Techweb reports on a current effort by a government entity -- this time it's Minnesota -- to open up document format standards. Here's an excerpt:
In conducting a theoretical search of the Minnesota state Web site, [state emloyee] Nesbitt observed that most of the results "come back as either HTML, PDF, or MS Word. The problem is that the latter two formats are owned by entities that could go out of business, charge significantly, make unannounced changes, sue others for creating similar technologies, act as a monopoly, or abort a product offering altogether. In those instances, there is very little the State could do about it."
There was a time when such eventualities were addressed by source code escrows that would guarantee a software user access to the tools to recreate and support a product, format, or system should the original vendor or developer go belly up. These days with the increasing popularity of open source and with widespread availability of tools for either substituting or end-running Microsft and Adobe formats (why buy Acrobat when OpenOffice can save to PDF?) proprietary data formats seem a holdover from a bygone era. Heck, just last week I used ajaxWrite to successfully (sort of) read, write, and save a .doc on a Mac here in the house that lacks a copy of MS Word.
Now, as sympathetic as I am to the cause, I can still understand why some software makers might be reluctant to give up their intellectual property; I leave it to the attorneys to battle out whether or not document formats consist of copyrightable elements or are protected under trade secret law. If I were Microsoft I would not stand for appropriation of my intellectual property but for business reasons I would probably try to figure out a compromise approach that make document standards more accessible to facilitate cross-application read-write functionality. (I thought that was the direction the world was heading anyway -- maybe I was wrong.)
But there's a dirty little secret here that could be a real fly in the ointment of document interchangeability. That is, when you open and close documents using tools that are designed to preserve formatting, they never seem to work 100%, and only Zeus knows what is really happening under the hood when it comes to invisible document properties.
I mentioned using ajaxWrite recently to work on a Word document located on one of our Word-less Macs. The exercise was a success, but the conversion was not painless nor was it 100% successful. Let's say that it was successful enough. But it sort of reminded me of the old days when I was running both Windows and Macintosh versions of PowerPoint and, no matter what I did, there were still (usually subtle) incompatibilities between the two versions that would inevitably bite me at the wrong time (like when I was presenting front of a hall full of people).

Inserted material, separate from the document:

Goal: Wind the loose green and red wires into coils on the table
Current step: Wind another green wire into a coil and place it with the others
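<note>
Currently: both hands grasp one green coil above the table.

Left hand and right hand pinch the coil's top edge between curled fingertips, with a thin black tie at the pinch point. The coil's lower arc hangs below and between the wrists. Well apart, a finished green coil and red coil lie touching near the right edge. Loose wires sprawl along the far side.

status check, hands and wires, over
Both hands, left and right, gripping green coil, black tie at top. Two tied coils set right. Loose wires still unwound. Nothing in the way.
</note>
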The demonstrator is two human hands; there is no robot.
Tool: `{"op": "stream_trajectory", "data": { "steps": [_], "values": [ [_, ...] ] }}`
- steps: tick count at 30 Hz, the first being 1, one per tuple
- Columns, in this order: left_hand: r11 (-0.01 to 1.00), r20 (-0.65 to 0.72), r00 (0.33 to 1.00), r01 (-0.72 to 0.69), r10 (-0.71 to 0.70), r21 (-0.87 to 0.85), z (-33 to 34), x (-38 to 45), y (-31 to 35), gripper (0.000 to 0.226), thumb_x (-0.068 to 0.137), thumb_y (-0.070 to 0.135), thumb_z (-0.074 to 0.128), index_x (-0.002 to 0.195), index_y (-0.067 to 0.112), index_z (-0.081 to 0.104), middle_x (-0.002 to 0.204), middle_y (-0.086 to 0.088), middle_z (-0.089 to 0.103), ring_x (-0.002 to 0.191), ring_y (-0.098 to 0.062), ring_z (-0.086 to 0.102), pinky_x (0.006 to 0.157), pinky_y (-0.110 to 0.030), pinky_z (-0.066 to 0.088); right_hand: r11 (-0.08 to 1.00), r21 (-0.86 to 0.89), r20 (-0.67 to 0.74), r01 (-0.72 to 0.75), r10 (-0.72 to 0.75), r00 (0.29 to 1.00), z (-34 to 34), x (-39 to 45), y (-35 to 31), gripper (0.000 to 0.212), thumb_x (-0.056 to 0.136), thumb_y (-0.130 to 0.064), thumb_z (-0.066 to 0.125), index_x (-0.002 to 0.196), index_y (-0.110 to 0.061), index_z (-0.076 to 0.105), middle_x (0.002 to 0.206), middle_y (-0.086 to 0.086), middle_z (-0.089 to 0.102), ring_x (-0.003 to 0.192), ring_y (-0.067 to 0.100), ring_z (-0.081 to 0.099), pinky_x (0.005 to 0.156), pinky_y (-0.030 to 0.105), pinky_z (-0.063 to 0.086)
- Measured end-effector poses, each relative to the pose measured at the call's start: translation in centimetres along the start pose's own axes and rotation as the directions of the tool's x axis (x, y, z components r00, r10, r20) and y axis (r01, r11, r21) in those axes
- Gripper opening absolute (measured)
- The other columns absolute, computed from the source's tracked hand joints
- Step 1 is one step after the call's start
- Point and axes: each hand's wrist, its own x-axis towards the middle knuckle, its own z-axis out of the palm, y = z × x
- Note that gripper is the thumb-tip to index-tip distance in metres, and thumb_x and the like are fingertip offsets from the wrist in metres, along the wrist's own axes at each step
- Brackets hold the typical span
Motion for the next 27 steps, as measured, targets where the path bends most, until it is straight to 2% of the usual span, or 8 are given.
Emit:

So the devil is in the details. While I'm sympathetic to the Minnesota effort, I don't think it's realistic to expect a brave new world where a common document format can be read and written to by multiple software applications from multiple vendors, especially given the need for compatibility with the "gold standard" of the .doc format.
Even if conversions in real time are 99% successful, that last 1% of incompatibility will cause some to wish for "the good old days" when everyone used Microsoft Word on Windows, "just as God intended."